[Data records]
►

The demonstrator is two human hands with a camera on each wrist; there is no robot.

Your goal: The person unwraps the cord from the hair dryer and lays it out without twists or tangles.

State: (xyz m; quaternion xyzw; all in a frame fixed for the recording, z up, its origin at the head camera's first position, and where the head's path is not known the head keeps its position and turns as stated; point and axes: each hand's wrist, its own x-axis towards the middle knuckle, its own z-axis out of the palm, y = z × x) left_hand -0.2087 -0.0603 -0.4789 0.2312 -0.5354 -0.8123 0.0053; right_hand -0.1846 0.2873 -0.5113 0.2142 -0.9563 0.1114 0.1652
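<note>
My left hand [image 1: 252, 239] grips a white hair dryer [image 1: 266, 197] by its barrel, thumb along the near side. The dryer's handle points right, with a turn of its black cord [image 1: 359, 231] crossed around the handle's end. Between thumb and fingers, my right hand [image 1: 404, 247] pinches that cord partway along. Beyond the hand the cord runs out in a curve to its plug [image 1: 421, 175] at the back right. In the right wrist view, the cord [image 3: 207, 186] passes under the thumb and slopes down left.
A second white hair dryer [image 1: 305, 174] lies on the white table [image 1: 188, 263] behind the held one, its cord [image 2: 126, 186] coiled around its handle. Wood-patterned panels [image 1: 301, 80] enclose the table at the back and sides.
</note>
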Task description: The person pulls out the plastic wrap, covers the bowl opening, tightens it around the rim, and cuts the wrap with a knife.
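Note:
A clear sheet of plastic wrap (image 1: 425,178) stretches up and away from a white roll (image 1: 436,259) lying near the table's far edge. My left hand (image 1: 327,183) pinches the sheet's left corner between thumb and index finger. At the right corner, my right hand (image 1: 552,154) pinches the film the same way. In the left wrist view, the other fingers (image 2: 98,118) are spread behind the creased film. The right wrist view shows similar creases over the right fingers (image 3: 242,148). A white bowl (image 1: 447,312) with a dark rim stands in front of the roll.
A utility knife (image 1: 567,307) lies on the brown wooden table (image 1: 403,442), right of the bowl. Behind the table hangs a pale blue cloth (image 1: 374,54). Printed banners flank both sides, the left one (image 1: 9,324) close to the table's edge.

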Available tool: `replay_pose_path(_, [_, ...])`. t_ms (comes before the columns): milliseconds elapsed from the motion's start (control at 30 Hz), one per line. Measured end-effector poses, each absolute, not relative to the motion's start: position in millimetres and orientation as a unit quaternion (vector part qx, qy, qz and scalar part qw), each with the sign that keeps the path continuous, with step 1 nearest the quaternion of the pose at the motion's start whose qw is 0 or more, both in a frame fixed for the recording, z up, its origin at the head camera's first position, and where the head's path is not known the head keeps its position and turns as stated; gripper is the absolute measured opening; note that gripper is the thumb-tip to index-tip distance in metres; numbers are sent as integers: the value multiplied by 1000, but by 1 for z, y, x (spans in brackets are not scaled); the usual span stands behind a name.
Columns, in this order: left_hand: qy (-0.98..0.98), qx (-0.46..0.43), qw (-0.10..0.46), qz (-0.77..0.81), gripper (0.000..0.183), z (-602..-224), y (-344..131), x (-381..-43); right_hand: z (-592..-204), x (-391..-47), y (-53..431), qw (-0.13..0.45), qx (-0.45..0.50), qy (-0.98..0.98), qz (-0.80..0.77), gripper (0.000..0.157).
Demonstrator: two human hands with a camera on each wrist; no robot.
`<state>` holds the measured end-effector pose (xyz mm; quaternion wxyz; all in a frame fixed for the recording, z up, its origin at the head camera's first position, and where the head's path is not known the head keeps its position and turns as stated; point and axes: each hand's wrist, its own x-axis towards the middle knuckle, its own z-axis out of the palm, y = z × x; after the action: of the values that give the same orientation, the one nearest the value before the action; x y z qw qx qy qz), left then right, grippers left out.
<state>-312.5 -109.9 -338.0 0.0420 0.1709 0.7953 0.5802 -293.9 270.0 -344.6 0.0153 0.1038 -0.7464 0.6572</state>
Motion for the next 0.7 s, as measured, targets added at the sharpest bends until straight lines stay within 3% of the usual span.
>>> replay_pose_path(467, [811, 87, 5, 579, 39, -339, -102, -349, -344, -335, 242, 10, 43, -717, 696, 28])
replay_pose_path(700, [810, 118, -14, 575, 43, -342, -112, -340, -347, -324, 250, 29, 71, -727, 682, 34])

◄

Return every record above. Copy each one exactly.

The demonstrator is two human hands with a camera on each wrist; there is no robot.

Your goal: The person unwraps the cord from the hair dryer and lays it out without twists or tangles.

State: (xyz m; quaternion xyzw; all in a frame fixed for the recording, z up, its origin at the head camera's first position, and where the head's path is not known the head keeps its position and turns as stated; point and axes: each hand's wrist, its own x-axis towards the middle knuckle, its own z-axis out of the palm, y = z × x) left_hand -0.2087 -0.0603 -0.4789 0.2312 -0.5354 -0.8123 0.0053; right_hand -0.1846 0.2873 -0.5113 0.2142 -0.9563 0.1114 0.1652
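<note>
My left hand [image 1: 252, 239] grips a white hair dryer [image 1: 266, 197] by its barrel, thumb along the near side. The dryer's handle points right, with a turn of its black cord [image 1: 359, 231] crossed around the handle's end. Between thumb and fingers, my right hand [image 1: 404, 247] pinches that cord partway along. Beyond the hand the cord runs out in a curve to its plug [image 1: 421, 175] at the back right. In the right wrist view, the cord [image 3: 207, 186] passes under the thumb and slopes down left.
A second white hair dryer [image 1: 305, 174] lies on the white table [image 1: 188, 263] behind the held one, its cord [image 2: 126, 186] coiled around its handle. Wood-patterned panels [image 1: 301, 80] enclose the table at the back and sides.
</note>
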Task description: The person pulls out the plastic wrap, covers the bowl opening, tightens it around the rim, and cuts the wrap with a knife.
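Note:
A clear sheet of plastic wrap (image 1: 425,178) stretches up and away from a white roll (image 1: 436,259) lying near the table's far edge. My left hand (image 1: 327,183) pinches the sheet's left corner between thumb and index finger. At the right corner, my right hand (image 1: 552,154) pinches the film the same way. In the left wrist view, the other fingers (image 2: 98,118) are spread behind the creased film. The right wrist view shows similar creases over the right fingers (image 3: 242,148). A white bowl (image 1: 447,312) with a dark rim stands in front of the roll.
A utility knife (image 1: 567,307) lies on the brown wooden table (image 1: 403,442), right of the bowl. Behind the table hangs a pale blue cloth (image 1: 374,54). Printed banners flank both sides, the left one (image 1: 9,324) close to the table's edge.
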
Available tool: `replay_pose_path(_, [_, ...])`. t_ms (comes before the columns): milliseconds elapsed from the motion's start (control at 30 Hz), one per line. Measured end-effector poses, each absolute, not relative to the motion's start: position in millimetres and orientation as a unit quaternion (vector part qx, qy, qz and scalar part qw), each with the sign that keeps the path continuous, with step 1 nearest the quaternion of the pose at the motion's start whose qw is 0 or more, both in a frame fixed for the recording, z up, its origin at the head camera's first position, and where the head's path is not known the head keeps its position and turns as stated; gripper is the absolute measured opening; note that gripper is the thumb-tip to index-tip distance in metres; numbers are sent as integers: the value multiplied by 1000, but by 1 for z, y, x (spans in brackets are not scaled); the usual span stands behind a name.
Columns, in this order: left_hand: qy (-0.98..0.98), qx (-0.46..0.43), qw (-0.10..0.46), qz (-0.77..0.81), gripper (0.000..0.183), z (-602..-224), y (-344..131), x (-381..-43); right_hand: z (-592..-204), x (-391..-47), y (-53..431), qw (-0.13..0.45), qx (-0.45..0.50), qy (-0.98..0.98), qz (-0.80..0.77), gripper (0.000..0.157).
Demonstrator: two human hands with a camera on each wrist; no robot.
`<state>` holds the measured end-effector pose (xyz mm; quaternion wxyz; all in a frame fixed for the recording, z up, its origin at the head camera's first position, and where the head's path is not known the head keeps its position and turns as stated; point and axes: each hand's wrist, its own x-axis towards the middle knuckle, its own z-axis out of the palm, y = z × x; after the action: of the values that give the same orientation, the one nearest the value before the action; x y z qw qx qy qz), left then right, grippers left out.
<state>-312.5 -109.9 -338.0 0.0420 0.1709 0.7953 0.5802 -293.9 270.0 -344.6 0.0153 0.1038 -0.7464 0.6572</state>
Motion for the next 0.7 s, as measured, targets added at the sharpest bends until straight lines stay within 3% of the usual span.
>>> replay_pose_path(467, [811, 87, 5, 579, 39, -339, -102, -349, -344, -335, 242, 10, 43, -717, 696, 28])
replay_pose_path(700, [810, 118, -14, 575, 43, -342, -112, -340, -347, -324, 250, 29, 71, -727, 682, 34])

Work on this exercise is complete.